## Exercise instructions:
Go through the data below line by line and count those containing the word "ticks". Reply with the count only.

## Provided material:
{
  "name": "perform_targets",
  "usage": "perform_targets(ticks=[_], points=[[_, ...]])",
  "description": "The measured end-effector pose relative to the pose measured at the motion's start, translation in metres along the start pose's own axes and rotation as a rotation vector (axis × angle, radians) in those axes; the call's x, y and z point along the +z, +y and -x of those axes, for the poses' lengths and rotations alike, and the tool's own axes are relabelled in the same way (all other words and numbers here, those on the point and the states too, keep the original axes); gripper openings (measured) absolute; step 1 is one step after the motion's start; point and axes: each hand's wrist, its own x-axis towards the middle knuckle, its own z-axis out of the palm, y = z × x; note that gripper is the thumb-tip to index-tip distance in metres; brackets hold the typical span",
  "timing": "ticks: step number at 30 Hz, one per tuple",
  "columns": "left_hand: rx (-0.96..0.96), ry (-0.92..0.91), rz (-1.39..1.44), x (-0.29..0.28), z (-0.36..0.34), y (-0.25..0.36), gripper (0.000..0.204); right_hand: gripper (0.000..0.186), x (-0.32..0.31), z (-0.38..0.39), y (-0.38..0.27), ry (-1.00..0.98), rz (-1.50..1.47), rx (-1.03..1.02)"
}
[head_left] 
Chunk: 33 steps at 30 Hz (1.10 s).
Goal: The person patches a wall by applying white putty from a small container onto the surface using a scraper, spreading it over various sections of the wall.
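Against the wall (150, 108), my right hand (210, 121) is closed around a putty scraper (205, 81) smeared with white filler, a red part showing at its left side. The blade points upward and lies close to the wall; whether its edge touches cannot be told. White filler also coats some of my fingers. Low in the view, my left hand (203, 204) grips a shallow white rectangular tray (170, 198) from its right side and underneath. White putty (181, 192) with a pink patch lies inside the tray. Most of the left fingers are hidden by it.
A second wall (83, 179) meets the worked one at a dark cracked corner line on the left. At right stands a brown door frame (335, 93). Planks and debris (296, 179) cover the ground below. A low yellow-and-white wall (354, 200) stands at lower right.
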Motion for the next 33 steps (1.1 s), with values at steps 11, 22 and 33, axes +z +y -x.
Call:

## Solution to this task:
2